No strong pattern → linearity and constant variance assumptions look reasonable.

3D Interactive Plot: MPG, Weight & Horsepower

R Code: Building the Model

# Load dataset
data(mtcars)

# Fit simple linear regression
model <- lm(mpg ~ wt, data = mtcars)

# View summary
summary(model)

# Plot with ggplot2
ggplot(mtcars, aes(x = wt, y = mpg)) +
  geom_point(color = "#8C1D40", size = 3) +
  geom_smooth(method = "lm", se = TRUE, color = "black") +
  labs(title = "MPG vs Weight",
       x = "Weight (1000 lbs)", y = "MPG") +
  theme_minimal()

Model Evaluation: \(R^2\) and RMSE

The coefficient of determination \(R^2\) measures the proportion of variance in \(Y\) explained by \(X\):

\[R^2 = 1 - \frac{\text{RSS}}{\text{TSS}} = 1 - \frac{\sum(Y_i - \hat{Y}_i)^2}{\sum(Y_i - \bar{Y})^2}\]

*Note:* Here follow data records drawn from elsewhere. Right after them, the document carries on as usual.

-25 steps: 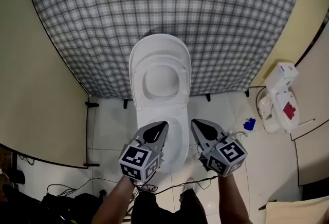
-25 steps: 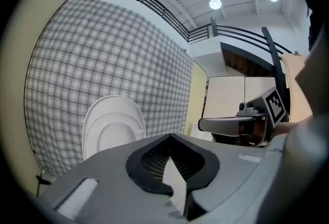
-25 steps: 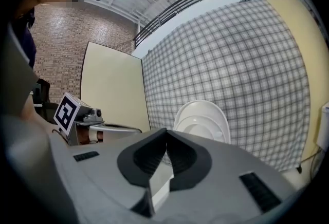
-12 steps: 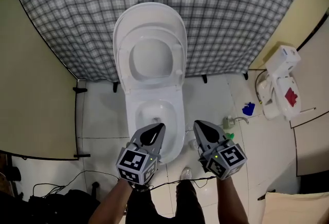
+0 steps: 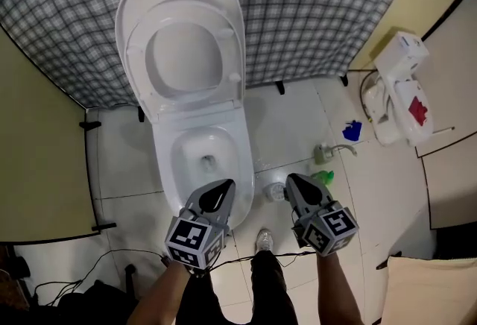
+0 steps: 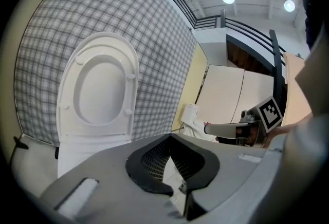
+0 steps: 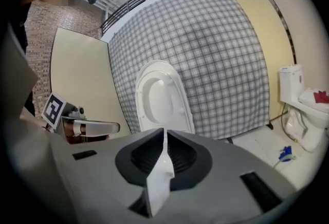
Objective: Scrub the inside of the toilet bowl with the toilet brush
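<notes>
The white toilet has its lid and seat (image 5: pixel 182 55) raised against the checked wall, and the open bowl (image 5: pixel 205 159) lies below them with a little water at the bottom. My left gripper (image 5: pixel 221 184) hovers over the bowl's front rim, shut and holding nothing. My right gripper (image 5: pixel 291 179) hangs over the floor tiles just right of the bowl. Its jaws are starting to open, the tips are still almost together, and nothing is between them. The raised lid (image 6: pixel 97 89) also shows in the left gripper view and the raised lid (image 7: pixel 162 99) in the right gripper view. I cannot make out a toilet brush for certain.
Small items lie on the floor right of the toilet: a grey-green piece with a thin handle (image 5: pixel 324 155), a green one (image 5: pixel 324 178), a pale one (image 5: pixel 274 193) and a blue one (image 5: pixel 352 130). A second white fixture with a red patch (image 5: pixel 399 92) stands at the right. Cables run behind my feet (image 5: pixel 262 241).
The view has tipped down and closer. The toilet has slid up and left in the picture, and the inside of the bowl now shows. Both grippers stay side by side, low in the view.
</notes>
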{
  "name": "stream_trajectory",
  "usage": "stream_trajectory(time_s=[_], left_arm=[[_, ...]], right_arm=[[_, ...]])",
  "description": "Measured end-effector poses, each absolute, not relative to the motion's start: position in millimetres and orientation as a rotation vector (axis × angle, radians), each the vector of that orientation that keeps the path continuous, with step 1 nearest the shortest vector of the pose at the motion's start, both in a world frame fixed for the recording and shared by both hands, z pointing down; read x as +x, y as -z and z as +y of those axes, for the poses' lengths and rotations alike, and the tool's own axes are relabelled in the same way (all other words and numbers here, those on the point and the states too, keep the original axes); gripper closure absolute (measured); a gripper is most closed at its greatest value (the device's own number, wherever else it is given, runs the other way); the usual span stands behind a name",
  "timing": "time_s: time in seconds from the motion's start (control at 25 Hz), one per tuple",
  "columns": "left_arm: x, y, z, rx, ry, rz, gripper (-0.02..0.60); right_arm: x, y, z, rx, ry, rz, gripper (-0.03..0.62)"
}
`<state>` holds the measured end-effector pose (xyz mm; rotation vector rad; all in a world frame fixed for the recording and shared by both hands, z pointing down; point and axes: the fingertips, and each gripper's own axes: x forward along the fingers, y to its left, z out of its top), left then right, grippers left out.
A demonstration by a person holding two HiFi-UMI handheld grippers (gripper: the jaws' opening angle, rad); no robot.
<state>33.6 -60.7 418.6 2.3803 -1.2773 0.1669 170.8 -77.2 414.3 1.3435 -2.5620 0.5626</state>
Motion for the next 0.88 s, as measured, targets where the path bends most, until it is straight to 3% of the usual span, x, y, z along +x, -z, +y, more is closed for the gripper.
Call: stream_trajectory(time_s=[0.08,0.16,0.44,0.88], left_arm=[[47.5,-431.0,-59.7,2.385,-0.169,-1.238,0.571],[60.3,-443.4,-58.6,2.388,-0.174,-1.2,0.571],[88.3,-498.5,-56.3,2.396,-0.212,-1.156,0.571],[103.5,-561.5,-50.0,2.413,-0.263,-1.119,0.571]], right_arm=[[187.8,-436.7,-73.2,1.371,-0.604,-2.515,0.557],[204.4,-461.0,-68.7,1.389,-0.641,-2.46,0.468],[261.4,-563.6,-55.1,1.441,-0.66,-2.219,0.468],[300.9,-713.3,-59.5,1.438,-0.719,-1.97,0.325]])
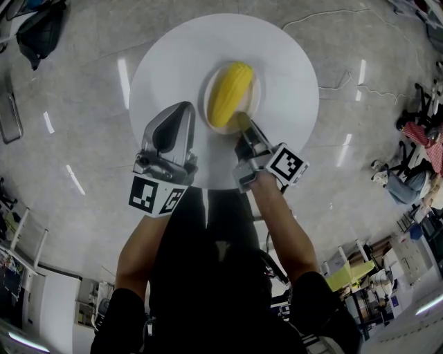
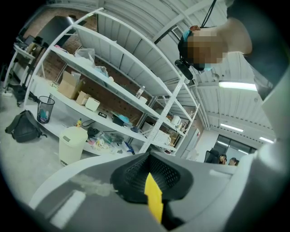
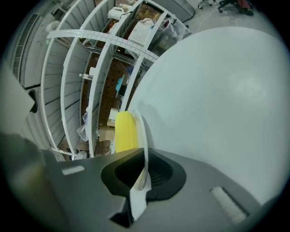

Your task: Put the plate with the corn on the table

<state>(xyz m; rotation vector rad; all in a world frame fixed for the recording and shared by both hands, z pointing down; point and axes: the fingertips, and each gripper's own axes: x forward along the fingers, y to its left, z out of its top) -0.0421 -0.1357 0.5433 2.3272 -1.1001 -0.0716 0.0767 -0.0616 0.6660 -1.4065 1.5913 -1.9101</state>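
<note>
A yellow corn cob point(image 1: 230, 93) lies on a small white plate point(image 1: 205, 97) over the middle of the round white table point(image 1: 291, 69). My right gripper point(image 1: 242, 123) is shut on the plate's near rim. In the right gripper view the thin rim point(image 3: 144, 140) runs between the pads of the right gripper point(image 3: 144, 174), with the corn point(image 3: 125, 131) to its left and the table top point(image 3: 217, 99) to its right. Whether the plate rests on the table I cannot tell. My left gripper point(image 1: 183, 109) hovers over the table's near left, shut and empty. The left gripper view shows this left gripper point(image 2: 152, 181) aimed at the shelves.
A dark backpack point(image 1: 41, 28) lies on the floor at the far left, and a cable point(image 1: 325, 15) runs behind the table. Long white shelves point(image 2: 113, 90) with boxes stand at the left, with a white bin point(image 2: 72, 144) in front. Office clutter fills the right edge.
</note>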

r2   <- summary(model)$r.squared
rmse <- sqrt(mean(residuals(model)^2))
cat("R-squared:", round(r2, 4), "| RMSE:", round(rmse, 4), "mpg")

## R-squared: 0.7528 | RMSE: 2.9492 mpg

\(R^2 \approx 0.75\) means ~75% of the variability in fuel efficiency is explained by weight alone.

Summary

Simple Linear Regression fits the line \(\hat{Y} = \hat{\beta}_0 + \hat{\beta}_1 X\) using OLS
The slope \(\hat{\beta}_1\) quantifies the effect of \(X\) on \(Y\)
Residual plots help check model assumptions
\(R^2\) measures goodness of fit
In our example, weight is a strong negative predictor of mpg (\(R^2 \approx 0.75\), \(p < 0.001\))

Simple Linear Regression is the foundation of all regression modeling — master it first!